▶ _WORK TO BE COMPLETED_: Every line of the data, first to last, must be written out unchanged.

▶ _DATA EXTRACT_:
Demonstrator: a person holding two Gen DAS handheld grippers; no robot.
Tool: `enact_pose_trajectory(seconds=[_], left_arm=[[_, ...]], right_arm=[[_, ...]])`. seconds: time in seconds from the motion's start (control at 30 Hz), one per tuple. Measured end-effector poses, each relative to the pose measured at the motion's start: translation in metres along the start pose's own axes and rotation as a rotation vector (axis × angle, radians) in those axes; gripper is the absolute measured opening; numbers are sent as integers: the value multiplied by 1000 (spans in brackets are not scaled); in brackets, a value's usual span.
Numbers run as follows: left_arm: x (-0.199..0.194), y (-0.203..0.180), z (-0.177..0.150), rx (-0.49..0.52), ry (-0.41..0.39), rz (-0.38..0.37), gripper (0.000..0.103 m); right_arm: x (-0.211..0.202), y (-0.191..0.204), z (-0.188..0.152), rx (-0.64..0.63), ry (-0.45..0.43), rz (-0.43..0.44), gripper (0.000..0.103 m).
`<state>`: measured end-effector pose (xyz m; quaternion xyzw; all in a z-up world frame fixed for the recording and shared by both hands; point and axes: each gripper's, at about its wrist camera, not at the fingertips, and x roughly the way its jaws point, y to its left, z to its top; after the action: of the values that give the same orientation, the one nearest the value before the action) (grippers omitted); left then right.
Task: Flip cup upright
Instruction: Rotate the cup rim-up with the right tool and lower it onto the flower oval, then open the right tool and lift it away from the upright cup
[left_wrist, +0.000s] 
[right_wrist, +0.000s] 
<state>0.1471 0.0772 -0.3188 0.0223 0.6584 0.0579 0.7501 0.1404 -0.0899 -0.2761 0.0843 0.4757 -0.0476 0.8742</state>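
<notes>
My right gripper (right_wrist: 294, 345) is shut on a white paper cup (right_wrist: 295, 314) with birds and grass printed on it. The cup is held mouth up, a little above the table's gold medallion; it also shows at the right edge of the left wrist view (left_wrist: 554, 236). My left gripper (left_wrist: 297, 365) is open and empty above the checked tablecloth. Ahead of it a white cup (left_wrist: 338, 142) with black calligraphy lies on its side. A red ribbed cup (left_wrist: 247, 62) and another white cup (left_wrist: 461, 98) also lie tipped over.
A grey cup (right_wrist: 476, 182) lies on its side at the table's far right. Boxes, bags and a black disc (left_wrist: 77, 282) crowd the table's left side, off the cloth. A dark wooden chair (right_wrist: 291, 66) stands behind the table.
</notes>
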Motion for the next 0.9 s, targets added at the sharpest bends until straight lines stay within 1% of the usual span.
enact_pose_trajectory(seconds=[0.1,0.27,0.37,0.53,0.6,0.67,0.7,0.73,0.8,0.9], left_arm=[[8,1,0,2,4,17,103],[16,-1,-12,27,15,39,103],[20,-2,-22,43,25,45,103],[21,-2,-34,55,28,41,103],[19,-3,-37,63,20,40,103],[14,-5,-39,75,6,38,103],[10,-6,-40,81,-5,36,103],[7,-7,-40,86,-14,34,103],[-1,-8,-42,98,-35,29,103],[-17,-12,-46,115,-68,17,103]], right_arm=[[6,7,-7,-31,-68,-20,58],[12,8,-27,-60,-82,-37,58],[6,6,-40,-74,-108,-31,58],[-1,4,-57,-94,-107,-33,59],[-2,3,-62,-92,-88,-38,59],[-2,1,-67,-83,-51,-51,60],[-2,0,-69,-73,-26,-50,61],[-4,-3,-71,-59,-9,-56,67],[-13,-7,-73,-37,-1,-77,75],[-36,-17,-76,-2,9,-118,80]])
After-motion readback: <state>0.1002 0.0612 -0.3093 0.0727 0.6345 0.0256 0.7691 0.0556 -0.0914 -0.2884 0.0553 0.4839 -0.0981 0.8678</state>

▶ _EXERCISE ANSWER_:
Demonstrator: a person holding two Gen DAS handheld grippers; no robot.
Tool: `enact_pose_trajectory(seconds=[_], left_arm=[[_, ...]], right_arm=[[_, ...]])`. seconds: time in seconds from the motion's start (control at 30 Hz), one per tuple. Measured end-effector poses, each relative to the pose measured at the motion's start: translation in metres along the start pose's own axes and rotation as a rotation vector (axis × angle, radians) in those axes; gripper is the absolute measured opening; numbers are sent as integers: the value multiplied by 1000 (spans in brackets are not scaled); in brackets, a value's usual span.
Numbers run as follows: left_arm: x (-0.199..0.194), y (-0.203..0.180), z (-0.177..0.150), rx (-0.49..0.52), ry (-0.41..0.39), rz (-0.38..0.37), gripper (0.000..0.103 m); right_arm: x (-0.211..0.202), y (-0.191..0.204), z (-0.188..0.152), rx (-0.64..0.63), ry (-0.45..0.43), rz (-0.43..0.44), gripper (0.000..0.103 m).
`<state>`: measured end-effector pose (xyz m; quaternion xyzw; all in a z-up world frame fixed for the recording and shared by both hands; point and axes: each gripper's, at about its wrist camera, not at the fingertips, and x roughly the way its jaws point, y to its left, z to its top; after the action: of the values that give the same orientation, the one nearest the value before the action) (grippers omitted); left then right.
Task: Flip cup upright
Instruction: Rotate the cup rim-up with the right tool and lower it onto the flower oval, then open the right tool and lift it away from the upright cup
[left_wrist, +0.000s] 
[right_wrist, +0.000s] 
<state>0.1471 0.0772 -0.3188 0.0223 0.6584 0.0579 0.7501 0.1404 -0.0899 -0.2761 0.0843 0.4757 -0.0476 0.8742</state>
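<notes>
My right gripper (right_wrist: 294, 345) is shut on a white paper cup (right_wrist: 295, 314) with birds and grass printed on it. The cup is held mouth up, a little above the table's gold medallion; it also shows at the right edge of the left wrist view (left_wrist: 554, 236). My left gripper (left_wrist: 297, 365) is open and empty above the checked tablecloth. Ahead of it a white cup (left_wrist: 338, 142) with black calligraphy lies on its side. A red ribbed cup (left_wrist: 247, 62) and another white cup (left_wrist: 461, 98) also lie tipped over.
A grey cup (right_wrist: 476, 182) lies on its side at the table's far right. Boxes, bags and a black disc (left_wrist: 77, 282) crowd the table's left side, off the cloth. A dark wooden chair (right_wrist: 291, 66) stands behind the table.
</notes>
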Motion for the next 0.9 s, targets added at the sharpest bends until straight lines stay within 1% of the usual span.
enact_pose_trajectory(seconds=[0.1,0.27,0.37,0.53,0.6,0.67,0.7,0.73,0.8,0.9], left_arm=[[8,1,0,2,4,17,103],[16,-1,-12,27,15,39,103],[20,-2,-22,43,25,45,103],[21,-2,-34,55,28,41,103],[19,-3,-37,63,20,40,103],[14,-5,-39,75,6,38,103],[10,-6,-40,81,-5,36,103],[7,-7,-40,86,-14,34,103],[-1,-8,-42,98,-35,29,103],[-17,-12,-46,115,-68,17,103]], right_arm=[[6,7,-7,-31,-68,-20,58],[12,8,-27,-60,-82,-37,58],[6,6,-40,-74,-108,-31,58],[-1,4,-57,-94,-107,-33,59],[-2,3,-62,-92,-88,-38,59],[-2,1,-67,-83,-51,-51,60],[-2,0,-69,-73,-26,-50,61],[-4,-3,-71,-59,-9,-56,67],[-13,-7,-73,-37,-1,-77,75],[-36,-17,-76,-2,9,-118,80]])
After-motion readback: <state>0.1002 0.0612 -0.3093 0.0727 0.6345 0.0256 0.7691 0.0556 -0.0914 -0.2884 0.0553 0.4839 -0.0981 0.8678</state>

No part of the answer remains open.